One way I’ve been able to do this is to bring the questions and experiences of people who are unable to attend into the Q&As of other presentations (and to share the answers I receive back accordingly). For any conferences above you see me planning to attend, you may be able to find a schedule of titles (though, many conferences are moving to “apps” that make schedules less accessible online). You can also share your views or perspectives about the topics I’m presenting on if you want. I believe my research needs to be accountable to the experiences of others, and I’d be glad to discuss with you whenever time permits, and to do so even in my presentation if possible.

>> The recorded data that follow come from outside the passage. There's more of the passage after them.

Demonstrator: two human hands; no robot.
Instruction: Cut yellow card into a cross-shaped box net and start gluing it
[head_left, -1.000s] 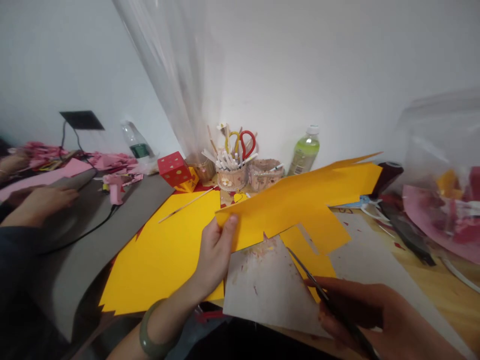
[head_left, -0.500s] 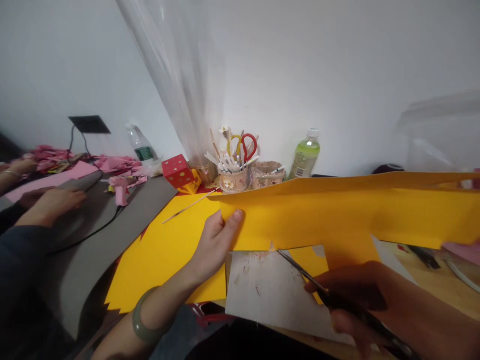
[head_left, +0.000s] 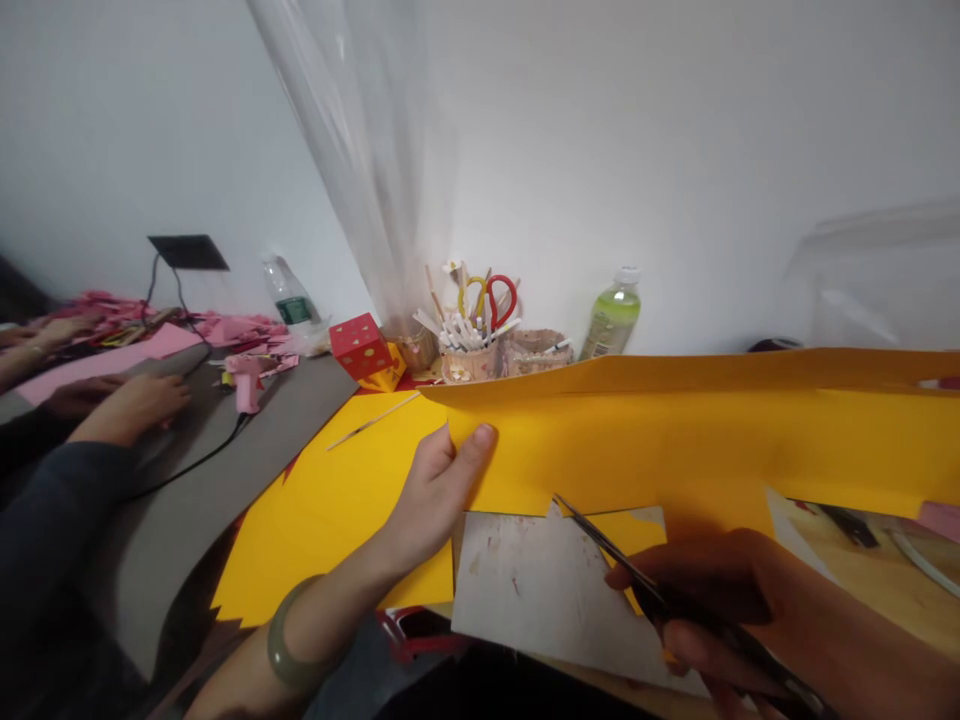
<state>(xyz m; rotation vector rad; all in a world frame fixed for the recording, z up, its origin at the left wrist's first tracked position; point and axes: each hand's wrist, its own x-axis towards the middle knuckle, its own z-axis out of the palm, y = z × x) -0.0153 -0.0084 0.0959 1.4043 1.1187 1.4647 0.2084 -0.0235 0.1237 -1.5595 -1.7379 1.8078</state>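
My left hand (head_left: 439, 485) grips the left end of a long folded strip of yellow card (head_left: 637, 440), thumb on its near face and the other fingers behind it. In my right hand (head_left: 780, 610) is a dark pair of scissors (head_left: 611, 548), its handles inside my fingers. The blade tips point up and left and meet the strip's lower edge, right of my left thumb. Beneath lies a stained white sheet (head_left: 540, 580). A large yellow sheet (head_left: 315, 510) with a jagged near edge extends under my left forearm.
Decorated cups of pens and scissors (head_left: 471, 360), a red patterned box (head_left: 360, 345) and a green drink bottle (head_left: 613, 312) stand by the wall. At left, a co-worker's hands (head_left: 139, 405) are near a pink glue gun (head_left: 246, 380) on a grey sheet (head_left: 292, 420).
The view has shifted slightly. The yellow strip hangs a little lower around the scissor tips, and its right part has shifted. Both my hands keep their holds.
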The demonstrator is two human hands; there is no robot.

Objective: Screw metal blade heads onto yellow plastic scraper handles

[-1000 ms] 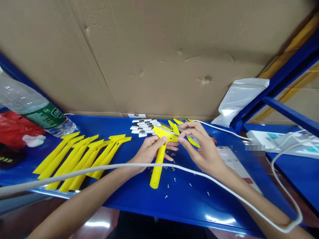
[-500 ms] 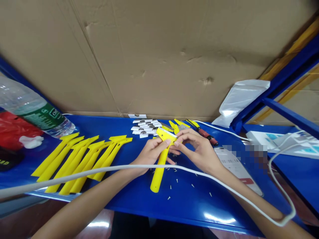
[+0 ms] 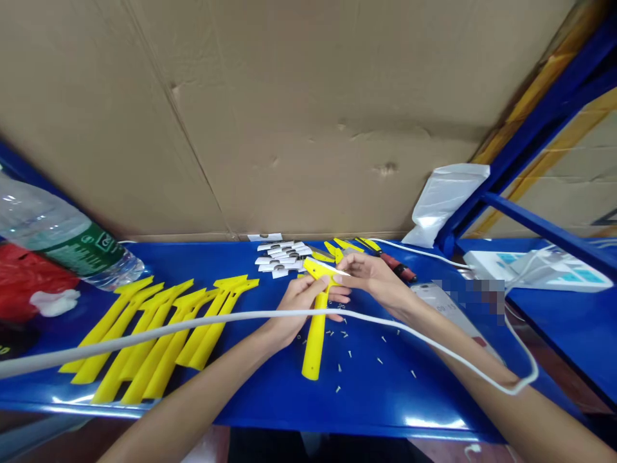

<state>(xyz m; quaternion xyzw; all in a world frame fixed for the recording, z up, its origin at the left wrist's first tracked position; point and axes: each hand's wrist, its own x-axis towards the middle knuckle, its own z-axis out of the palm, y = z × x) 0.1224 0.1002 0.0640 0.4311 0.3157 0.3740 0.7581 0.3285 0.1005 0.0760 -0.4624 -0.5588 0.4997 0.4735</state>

If you have questions or perspectives that you would like to be raised in any of the events I’m listed as attending (such as questions for a particular presentation on a conference schedule), or for my own research, I am always happy to hear from you and to try my best to share them. You can send me an email.
Exclusive conferences and conference exclusions
My research and learning is grounded in dialogue and community conversation, and so I seek out conferences and events rather often. However, this is only possible through the material and community supports I have access to. The list here is meant both to provide a reference for people looking to reconnect after an event, and to give some more detail on my research. But I am also acutely aware of how this contributes to the pervasive culture of ‘productivity’ and overwork as a norm in academia (as academics’ personal websites often do in general). This is particularly an issue among graduate and early-career academics, and passively and actively serves to exclude or disvalue many people and groups who do not have the same access to resources or opportunities. I hope that this comment can do at least a little work to contextualize these research activities while we remain critical of the structures and barriers around them.
Relatedly, while I will often refuse to apply to or attend conferences that show no regard for accessibility (including, unsurprisingly, conferences on the philosophy of disability…), I do sometimes attend conferences that are accessible to me yet inaccessible to others. Sometimes I am invited do this specifically to talk about that inaccessibility (e.g., “My Presentation Is Inaccessible”, Canadian Bioethics Society, 2019). It is important to note that many conferences barely scrape by legal minimums for accessibility, where there are legal standards at all. Beyond (or rather, entangled with) issues of cost and of productivity, there are also these issues of accessibility, ableism, and disableism.
Those interested in thinking more about academic norms in the context of disability in particular might wish to read more about the concept of ‘crip time’ such as in Alison Kafer’s 2013 Feminist, Queer, Crip (esp chapter one) or Ellen Samuels’ 2017 “Six Ways of Looking at Crip Time” in the open access journal Disability Studies Quarterly. I also recommend Margaret Price’s Mad At School which does well to discuss and interrogate norms around eg participation and productivity in the context of mental disabilities (esp chapters two and three).